Abdullah stressed that the only way to achieve a Mideast settlement is through an Arab peace initiative that offers Israel relations with the 23 Arab League members in exchange for its withdrawal from land it occupied in the 1967 war, a just solution for Palestinian refugees and the establishment of a Palestinian state with east Jerusalem as its capital.

The king warned that the “time to act is not indefinite. Every delay has brought more danger, not only for the parties but for the region and indeed the world.”

Abdullah conveyed this same message to Netanyahu when they met in Amman on Thursday. But the Israeli prime minister argues that the threat from Iran and its regional proxies, Hezbollah in Lebanon and Hamas in the Gaza Strip, must be confronted first, before any progress can be made in peacemaking.

Netanyahu has been trying to forge cooperation with moderate Arab nations to pursue that agenda, but he has pointedly refused to endorse Palestinian statehood or the Arab peace initiative.

Finding ways to restart Arab-Israeli peace talks and ease the impact of the global financial crisis on the Middle East are the central focus of the three-day World Economic Forum meeting being held in Jordan. The event has brought together more than 1,000 officials and executives from 79 countries.

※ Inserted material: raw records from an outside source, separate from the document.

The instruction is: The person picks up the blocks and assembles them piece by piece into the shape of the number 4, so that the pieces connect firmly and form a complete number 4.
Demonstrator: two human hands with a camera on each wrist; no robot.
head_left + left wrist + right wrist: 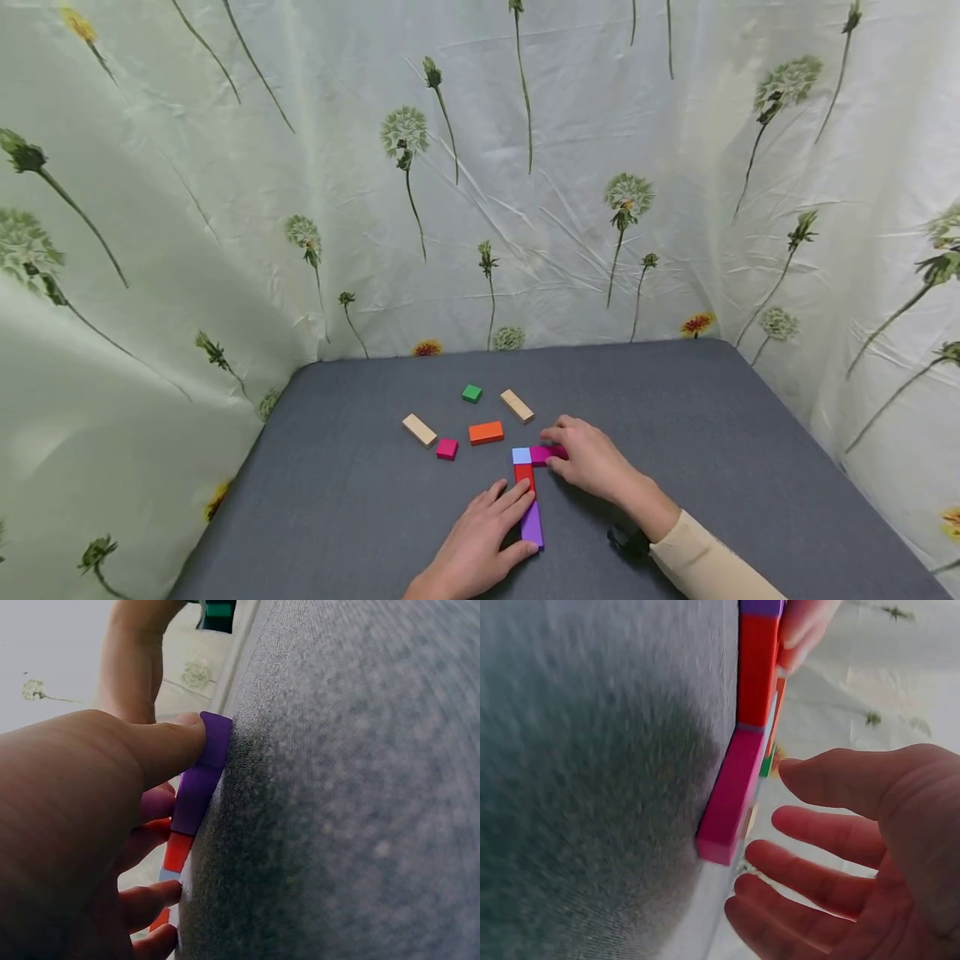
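Note:
In the head view, a purple block [532,528], a red block [523,473] and a light blue block [521,456] lie end to end in a line on the grey table. A magenta block [540,455] extends right from the light blue one, making a corner. My left hand [480,537] rests on the line, thumb at the purple block's near end and a fingertip on the red block. Over the magenta block's outer end is my right hand [596,462]. The right wrist view has its thumb and fingers spread apart beside the magenta block [730,795], gripping nothing.
Left of the corner lie an orange block [486,432], a dark pink square block [447,450] and a plain wooden block [419,430]. Farther back are a green block [472,393] and another wooden block [517,406]. A flower-print curtain [360,167] hangs around the table [352,517].

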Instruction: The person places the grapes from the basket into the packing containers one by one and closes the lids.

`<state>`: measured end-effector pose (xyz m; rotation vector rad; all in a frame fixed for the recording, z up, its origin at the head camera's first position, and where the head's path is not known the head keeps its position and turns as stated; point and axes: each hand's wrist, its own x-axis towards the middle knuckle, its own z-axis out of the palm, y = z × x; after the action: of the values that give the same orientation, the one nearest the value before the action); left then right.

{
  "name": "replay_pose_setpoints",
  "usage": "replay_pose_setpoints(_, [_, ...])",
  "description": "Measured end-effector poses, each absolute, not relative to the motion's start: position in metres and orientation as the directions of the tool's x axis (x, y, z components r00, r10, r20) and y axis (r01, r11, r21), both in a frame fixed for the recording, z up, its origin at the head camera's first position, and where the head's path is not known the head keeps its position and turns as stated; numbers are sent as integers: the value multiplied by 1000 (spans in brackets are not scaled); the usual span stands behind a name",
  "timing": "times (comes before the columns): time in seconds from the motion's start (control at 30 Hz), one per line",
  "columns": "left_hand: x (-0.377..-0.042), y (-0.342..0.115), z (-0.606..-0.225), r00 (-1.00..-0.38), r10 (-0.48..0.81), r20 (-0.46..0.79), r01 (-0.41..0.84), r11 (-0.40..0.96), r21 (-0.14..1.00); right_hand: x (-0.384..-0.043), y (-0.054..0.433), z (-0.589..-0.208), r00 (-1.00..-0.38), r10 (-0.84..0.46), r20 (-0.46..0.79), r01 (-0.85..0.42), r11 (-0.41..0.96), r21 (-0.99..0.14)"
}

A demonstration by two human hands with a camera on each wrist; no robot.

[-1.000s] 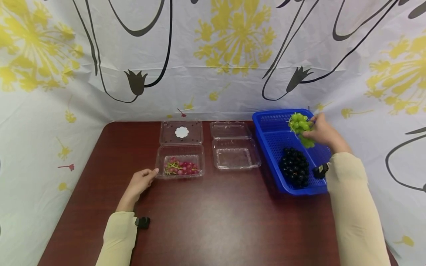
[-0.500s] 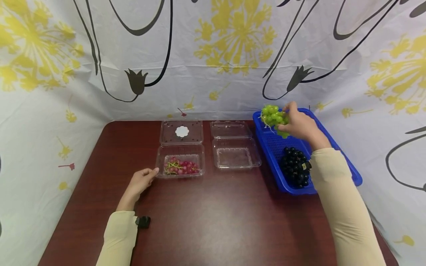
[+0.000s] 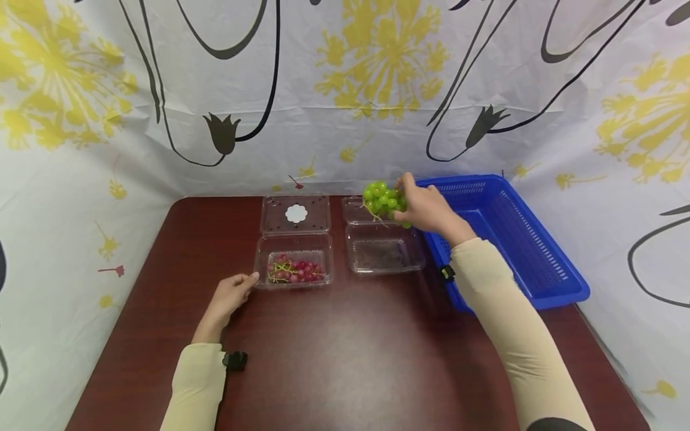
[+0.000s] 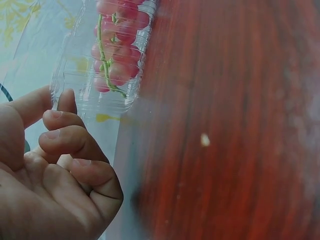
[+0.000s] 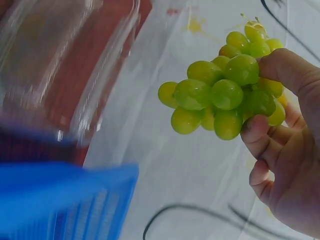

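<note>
A bunch of green grapes (image 3: 381, 199) hangs from my right hand (image 3: 428, 209), its thumb and fingers gripping the bunch from the right. In the head view it overlaps the second clear plastic clamshell box (image 3: 383, 248), which lies with its lid folded back and no fruit inside. In the right wrist view the green grapes (image 5: 225, 95) show close up, raised off the table. My left hand (image 3: 229, 294) pinches the near left corner of the first clamshell box (image 3: 257, 257) between thumb and forefinger. Red grapes (image 4: 117, 55) with green stems lie in that box.
A blue plastic basket (image 3: 539, 257) stands at the right, partly covered by my right forearm. The first box's lid (image 3: 275, 218) bears a white scalloped sticker. A patterned cloth (image 3: 350, 78) hangs behind the dark red wooden table (image 3: 345, 359).
My right hand has carried the green grapes left, out of the blue basket to above the second box. My forearm now hides the black grapes in the basket. My left hand stays put.
</note>
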<state>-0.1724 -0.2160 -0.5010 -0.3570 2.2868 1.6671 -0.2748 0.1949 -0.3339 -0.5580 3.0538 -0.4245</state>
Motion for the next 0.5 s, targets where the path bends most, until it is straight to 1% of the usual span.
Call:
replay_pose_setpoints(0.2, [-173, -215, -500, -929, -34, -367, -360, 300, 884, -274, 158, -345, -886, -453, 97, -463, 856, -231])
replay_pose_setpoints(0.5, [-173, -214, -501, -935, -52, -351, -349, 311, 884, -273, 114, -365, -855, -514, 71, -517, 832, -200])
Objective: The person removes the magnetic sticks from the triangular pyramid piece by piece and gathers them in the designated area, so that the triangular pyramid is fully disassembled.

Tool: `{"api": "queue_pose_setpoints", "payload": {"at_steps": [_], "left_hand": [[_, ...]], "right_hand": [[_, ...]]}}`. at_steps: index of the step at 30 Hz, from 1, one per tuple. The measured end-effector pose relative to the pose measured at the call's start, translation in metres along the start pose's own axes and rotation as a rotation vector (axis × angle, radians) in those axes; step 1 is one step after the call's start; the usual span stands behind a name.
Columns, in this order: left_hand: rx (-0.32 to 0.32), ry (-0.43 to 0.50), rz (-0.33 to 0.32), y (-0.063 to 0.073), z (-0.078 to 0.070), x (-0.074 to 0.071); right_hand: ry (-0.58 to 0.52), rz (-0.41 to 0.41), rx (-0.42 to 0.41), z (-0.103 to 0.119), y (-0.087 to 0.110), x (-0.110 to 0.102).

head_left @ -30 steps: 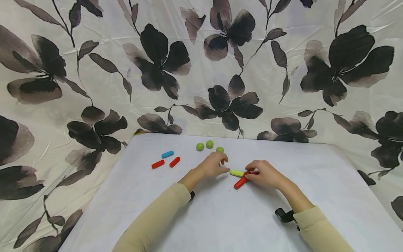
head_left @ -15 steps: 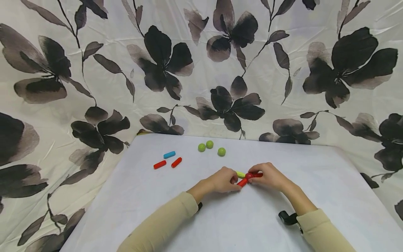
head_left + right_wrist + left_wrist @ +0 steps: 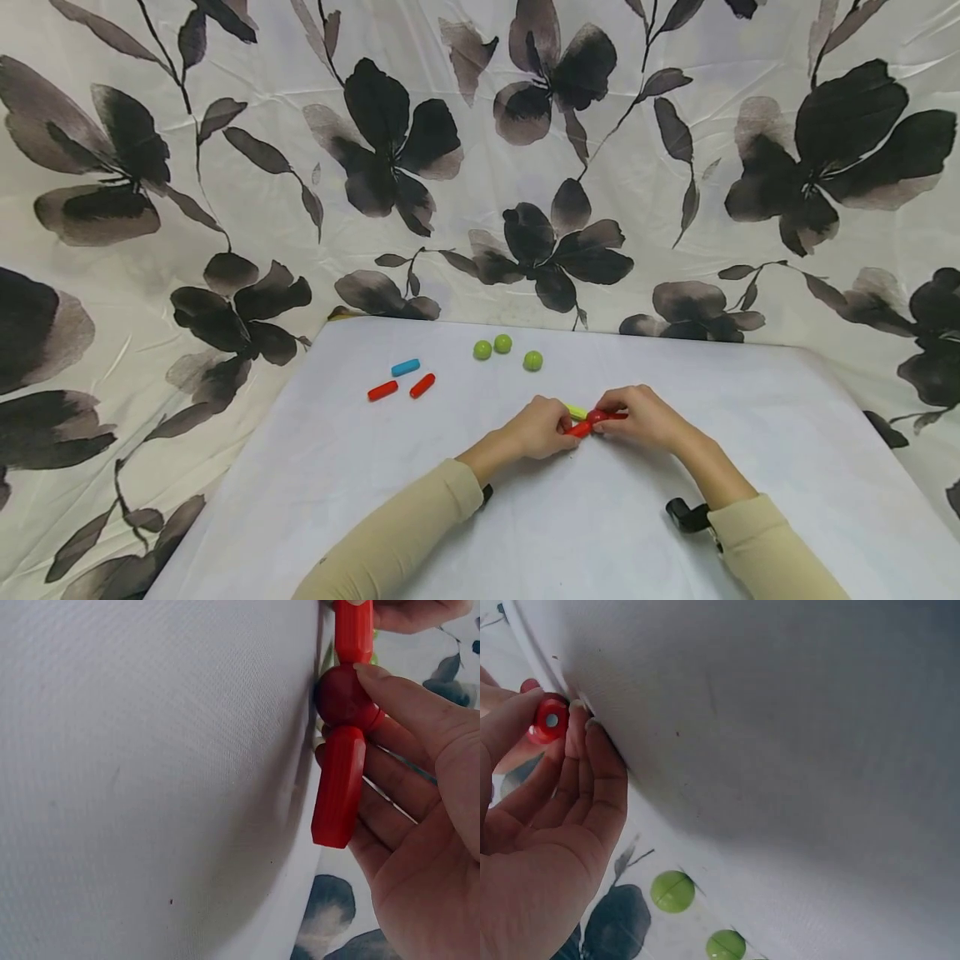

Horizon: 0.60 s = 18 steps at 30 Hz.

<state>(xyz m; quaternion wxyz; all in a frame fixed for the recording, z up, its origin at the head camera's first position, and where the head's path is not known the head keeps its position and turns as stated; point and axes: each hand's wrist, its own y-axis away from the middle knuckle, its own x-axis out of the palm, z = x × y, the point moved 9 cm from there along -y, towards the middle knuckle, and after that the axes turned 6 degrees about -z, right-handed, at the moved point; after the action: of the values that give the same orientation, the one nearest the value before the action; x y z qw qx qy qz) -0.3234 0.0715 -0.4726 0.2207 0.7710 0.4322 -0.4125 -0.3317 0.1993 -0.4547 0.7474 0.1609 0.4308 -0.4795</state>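
In the head view my left hand (image 3: 536,428) pinches a red rod (image 3: 579,430) joined to a red ball (image 3: 596,417). My right hand (image 3: 645,419) holds that ball between thumb and fingers. A second red rod (image 3: 340,787) sticks out of the ball in the right wrist view, lying along my right fingers. Beyond the red piece, a yellow-green rod (image 3: 576,412) shows partly behind the left fingers; whether it is attached cannot be told. In the left wrist view, the red rod's end (image 3: 551,720) has a small pale disc in its middle.
Three green balls (image 3: 502,343) sit near the back of the white table (image 3: 570,533). Left of them lie a blue rod (image 3: 406,367) and two red rods (image 3: 423,385). A flower-patterned cloth (image 3: 465,183) hangs behind the table.
My left hand has moved right and nearer, from beside the yellow-green rod to the red rod, which it now pinches. The right hand has kept its hold, and the red ball now shows.
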Motion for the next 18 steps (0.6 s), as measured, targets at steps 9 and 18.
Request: {"api": "queue_pose_setpoints", "payload": {"at_steps": [9, 18], "left_hand": [[-0.076, 0.069, 0.037, 0.004, 0.006, -0.001], [-0.088, 0.085, 0.076, 0.014, 0.012, -0.004]], "right_hand": [[-0.001, 0.014, 0.018, -0.001, -0.003, 0.001], [-0.001, 0.022, 0.046, -0.006, -0.002, -0.002]]}}
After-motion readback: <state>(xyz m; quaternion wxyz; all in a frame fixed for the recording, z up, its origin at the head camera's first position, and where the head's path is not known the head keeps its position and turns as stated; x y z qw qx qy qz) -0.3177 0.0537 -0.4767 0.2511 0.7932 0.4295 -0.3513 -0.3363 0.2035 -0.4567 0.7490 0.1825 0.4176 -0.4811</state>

The opening of the meeting Friday coincided with the anniversary of the dispersal of hundreds of thousands of Palestinians during the 1948 war over Israel’s creation, an event Palestinians refer to as the “naqba,” which means catastrophe in Arabic.

Abdullah referred to the anniversary as he stressed the importance of achieving Mideast peace.

“At family tables tonight, there will be elders who can tell of entire lifetimes of sorrow and loss, and newborns who may be the fourth generation … born into conflict and an uncertain future,” Abdullah said.